This paper was converted on www.awesomepapers.org from LaTeX by an anonymous user.
Want to know more? Visit the Converter page.

Prediction of Space Weather Events through Analysis of Active Region Magnetograms using Convolutional Neural Network

Shlesh Sakpal Freedom High School
Abstract

Although space weather events may not directly affect human life, they have the potential to inflict significant harm upon our communities. Harmful space weather events can trigger atmospheric changes that result in physical and economic damages on a global scale. In 1989, Earth experienced the effects of a powerful geomagnetic storm that caused satellites to malfunction, while triggering power blackouts in Canada, along with electricity disturbances in the United States and Europe. With the solar cycle peak rapidly approaching, there is an ever-increasing need to prepare and prevent the damages that can occur, especially to modern-day technology, calling for the need of a comprehensive prediction system. This study aims to leverage machine learning techniques to predict instances of space weather (solar flares, coronal mass ejections, geomagnetic storms), based on active region magnetograms of the Sun. This was done through the use of the NASA DONKI service to determine when these solar events occur, then using data from the NASA Solar Dynamics Observatory to compile a dataset that includes magnetograms of active regions of the Sun 24 hours before the events. By inputting the magnetograms into a convolutional neural network (CNN) trained from this dataset, it can serve to predict whether a space weather event will occur, and what type of event it will be. The model was designed using a custom architecture CNN, and returned an accuracy of 90.27%, a precision of 85.83%, a recall of 91.78%, and an average F1 score of 92.14% across each class (Solar flare [Flare], geomagnetic storm [GMS], coronal mass ejection [CME]). Our results show that using magnetogram data as an input for a CNN is a viable method to space weather prediction. Future work can involve prediction of the magnitude of solar events.

I Introduction

I-A Background and Context

Earth’s atmospheric conditions are heavily influenced by its surroundings. The conditions in the environment surrounding Earth, referred to as space weather, serve a crucial role in determining its composition and balance. Phenomena such as solar flares, coronal mass ejections (CMEs), and geomagnetic storms have the potential to inflict great harm on infrastructure and communication systems on Earth.

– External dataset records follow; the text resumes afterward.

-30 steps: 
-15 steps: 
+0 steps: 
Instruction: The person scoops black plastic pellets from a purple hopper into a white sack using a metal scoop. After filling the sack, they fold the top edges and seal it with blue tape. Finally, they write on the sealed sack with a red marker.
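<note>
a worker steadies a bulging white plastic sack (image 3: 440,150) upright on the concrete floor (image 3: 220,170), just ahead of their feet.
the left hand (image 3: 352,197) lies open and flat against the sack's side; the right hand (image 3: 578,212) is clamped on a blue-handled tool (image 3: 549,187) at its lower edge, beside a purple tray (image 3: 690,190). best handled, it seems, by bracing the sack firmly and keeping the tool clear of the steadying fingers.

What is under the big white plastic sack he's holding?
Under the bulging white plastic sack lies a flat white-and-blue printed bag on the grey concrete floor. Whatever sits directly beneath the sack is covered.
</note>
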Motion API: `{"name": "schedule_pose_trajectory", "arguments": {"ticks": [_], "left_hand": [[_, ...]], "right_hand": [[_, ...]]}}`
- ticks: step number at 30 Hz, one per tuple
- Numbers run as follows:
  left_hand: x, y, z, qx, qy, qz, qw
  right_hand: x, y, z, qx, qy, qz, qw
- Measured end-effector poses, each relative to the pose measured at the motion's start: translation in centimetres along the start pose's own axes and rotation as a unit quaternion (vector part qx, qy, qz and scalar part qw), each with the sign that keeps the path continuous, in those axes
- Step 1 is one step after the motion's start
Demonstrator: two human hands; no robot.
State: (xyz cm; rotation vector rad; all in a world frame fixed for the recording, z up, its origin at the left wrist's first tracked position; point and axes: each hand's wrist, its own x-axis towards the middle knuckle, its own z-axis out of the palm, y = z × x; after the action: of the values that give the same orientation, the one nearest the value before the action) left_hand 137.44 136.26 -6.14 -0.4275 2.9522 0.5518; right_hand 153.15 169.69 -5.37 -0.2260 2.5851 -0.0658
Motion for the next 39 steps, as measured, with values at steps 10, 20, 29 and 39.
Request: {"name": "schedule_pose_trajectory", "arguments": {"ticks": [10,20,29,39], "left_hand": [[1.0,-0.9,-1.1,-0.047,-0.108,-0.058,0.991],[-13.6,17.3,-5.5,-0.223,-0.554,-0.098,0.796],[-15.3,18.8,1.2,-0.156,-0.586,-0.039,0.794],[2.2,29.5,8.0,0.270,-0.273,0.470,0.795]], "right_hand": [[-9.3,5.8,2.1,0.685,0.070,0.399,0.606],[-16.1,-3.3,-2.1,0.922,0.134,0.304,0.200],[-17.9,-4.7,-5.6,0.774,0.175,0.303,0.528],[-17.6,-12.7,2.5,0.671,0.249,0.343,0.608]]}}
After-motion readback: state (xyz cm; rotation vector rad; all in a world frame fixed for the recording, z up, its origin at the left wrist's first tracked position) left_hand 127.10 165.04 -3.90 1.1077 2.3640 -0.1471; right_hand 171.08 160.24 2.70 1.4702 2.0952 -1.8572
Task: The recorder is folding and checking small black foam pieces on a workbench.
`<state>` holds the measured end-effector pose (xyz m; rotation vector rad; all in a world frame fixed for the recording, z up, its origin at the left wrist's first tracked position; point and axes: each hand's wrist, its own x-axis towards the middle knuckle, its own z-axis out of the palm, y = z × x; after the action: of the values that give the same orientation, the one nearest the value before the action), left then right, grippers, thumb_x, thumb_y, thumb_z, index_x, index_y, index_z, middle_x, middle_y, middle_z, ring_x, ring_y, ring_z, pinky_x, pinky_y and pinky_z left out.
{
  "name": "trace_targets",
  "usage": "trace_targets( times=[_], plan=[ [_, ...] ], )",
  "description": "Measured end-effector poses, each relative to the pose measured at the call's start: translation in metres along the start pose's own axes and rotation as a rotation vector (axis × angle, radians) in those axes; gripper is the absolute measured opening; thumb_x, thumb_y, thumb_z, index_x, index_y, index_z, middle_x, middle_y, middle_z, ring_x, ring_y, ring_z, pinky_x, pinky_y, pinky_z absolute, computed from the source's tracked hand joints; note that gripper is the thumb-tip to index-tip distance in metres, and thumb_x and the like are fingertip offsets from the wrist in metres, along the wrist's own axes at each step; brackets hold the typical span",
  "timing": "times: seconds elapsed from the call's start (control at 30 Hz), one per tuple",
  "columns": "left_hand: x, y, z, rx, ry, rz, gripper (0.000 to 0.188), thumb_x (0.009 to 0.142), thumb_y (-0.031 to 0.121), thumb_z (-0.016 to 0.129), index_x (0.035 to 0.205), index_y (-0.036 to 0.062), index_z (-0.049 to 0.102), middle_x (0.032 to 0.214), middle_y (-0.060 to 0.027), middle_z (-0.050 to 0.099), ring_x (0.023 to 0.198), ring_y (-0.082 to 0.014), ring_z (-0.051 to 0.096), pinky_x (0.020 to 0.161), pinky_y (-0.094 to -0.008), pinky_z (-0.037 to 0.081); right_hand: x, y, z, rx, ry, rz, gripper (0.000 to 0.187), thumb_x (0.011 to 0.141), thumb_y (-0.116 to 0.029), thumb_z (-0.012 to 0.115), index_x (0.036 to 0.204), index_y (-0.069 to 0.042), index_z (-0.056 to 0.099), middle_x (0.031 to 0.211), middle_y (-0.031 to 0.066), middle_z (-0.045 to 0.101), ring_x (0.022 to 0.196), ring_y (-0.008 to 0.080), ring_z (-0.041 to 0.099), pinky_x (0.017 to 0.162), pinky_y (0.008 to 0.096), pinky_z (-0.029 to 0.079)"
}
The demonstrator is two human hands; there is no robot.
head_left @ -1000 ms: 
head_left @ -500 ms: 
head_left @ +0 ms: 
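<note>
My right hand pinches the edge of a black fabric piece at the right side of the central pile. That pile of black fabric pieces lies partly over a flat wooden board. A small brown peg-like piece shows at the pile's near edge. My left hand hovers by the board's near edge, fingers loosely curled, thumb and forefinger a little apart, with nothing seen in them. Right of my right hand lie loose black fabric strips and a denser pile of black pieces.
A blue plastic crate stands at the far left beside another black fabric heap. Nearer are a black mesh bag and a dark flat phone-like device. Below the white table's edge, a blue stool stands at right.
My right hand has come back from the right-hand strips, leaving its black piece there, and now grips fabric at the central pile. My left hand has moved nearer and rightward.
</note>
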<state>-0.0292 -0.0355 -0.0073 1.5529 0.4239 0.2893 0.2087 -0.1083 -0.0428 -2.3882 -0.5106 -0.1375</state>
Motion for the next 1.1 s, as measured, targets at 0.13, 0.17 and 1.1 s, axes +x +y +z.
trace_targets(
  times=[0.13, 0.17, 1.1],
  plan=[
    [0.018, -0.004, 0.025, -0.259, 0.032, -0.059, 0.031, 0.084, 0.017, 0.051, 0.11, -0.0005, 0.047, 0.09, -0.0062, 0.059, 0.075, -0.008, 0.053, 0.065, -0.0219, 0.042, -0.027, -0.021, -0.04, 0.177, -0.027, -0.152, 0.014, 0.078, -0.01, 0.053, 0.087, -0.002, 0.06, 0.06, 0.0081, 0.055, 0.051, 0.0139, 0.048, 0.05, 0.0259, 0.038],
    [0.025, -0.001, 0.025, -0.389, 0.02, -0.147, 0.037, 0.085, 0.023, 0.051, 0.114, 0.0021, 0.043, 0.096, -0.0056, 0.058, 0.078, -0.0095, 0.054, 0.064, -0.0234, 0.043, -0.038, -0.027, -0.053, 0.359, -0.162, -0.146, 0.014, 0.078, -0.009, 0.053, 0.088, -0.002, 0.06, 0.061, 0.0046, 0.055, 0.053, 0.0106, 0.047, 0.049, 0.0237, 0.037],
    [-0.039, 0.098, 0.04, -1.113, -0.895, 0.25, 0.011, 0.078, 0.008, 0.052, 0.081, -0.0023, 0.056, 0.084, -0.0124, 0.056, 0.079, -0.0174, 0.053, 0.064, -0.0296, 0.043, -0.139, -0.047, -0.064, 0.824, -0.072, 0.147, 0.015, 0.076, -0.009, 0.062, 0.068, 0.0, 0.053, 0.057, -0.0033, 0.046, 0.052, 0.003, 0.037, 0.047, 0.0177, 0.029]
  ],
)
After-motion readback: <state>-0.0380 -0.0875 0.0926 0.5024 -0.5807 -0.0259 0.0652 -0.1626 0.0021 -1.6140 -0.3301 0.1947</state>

In 1989, Earth was struck by a devastating geomagnetic storm, resulting in electricity grids being disrupted in the United States and Europe, while cities in Canada experienced complete blackouts [1]. To mitigate the impact of such an event occurring in modern day, it is necessary to implement a system which forecasts space weather and its effects on the atmosphere. This will allow humans to have greater preparation for the effects of hazardous space weather events.

Refer to caption
Figure 1: Magnetogram of the Sun. Courtesy of NASA/SDO and the AIA, EVE and HMI science teams.

The focus of this project will be to develop a system which can predict instances of space weather, with specific focus on solar flares, geomagnetic storms, and coronal mass ejections. The sun experiences a phenomenon called differential rotation, where the Sun’s poles rotate at varying rates when compared to its equatorial regions [2]. Due to this property, the magnetic field lines on the Sun become “tangled”, producing regions of greater magnetic activity, known as ‘active regions’. These active regions are where solar flares and coronal mass ejections originate, as shown in fig. 1, where coronal mass ejections can cause charged particles from the Sun to interact with Earth’s magnetosphere, creating geomagnetic storms [3].

Because solar events are caused by an increase in charged particles, magnetogram analysis of the Sun has become a more prevalent method to predict instances of space weather. Magnetograms portray the active regions of charged particles on the Sun, where solar events occur [4].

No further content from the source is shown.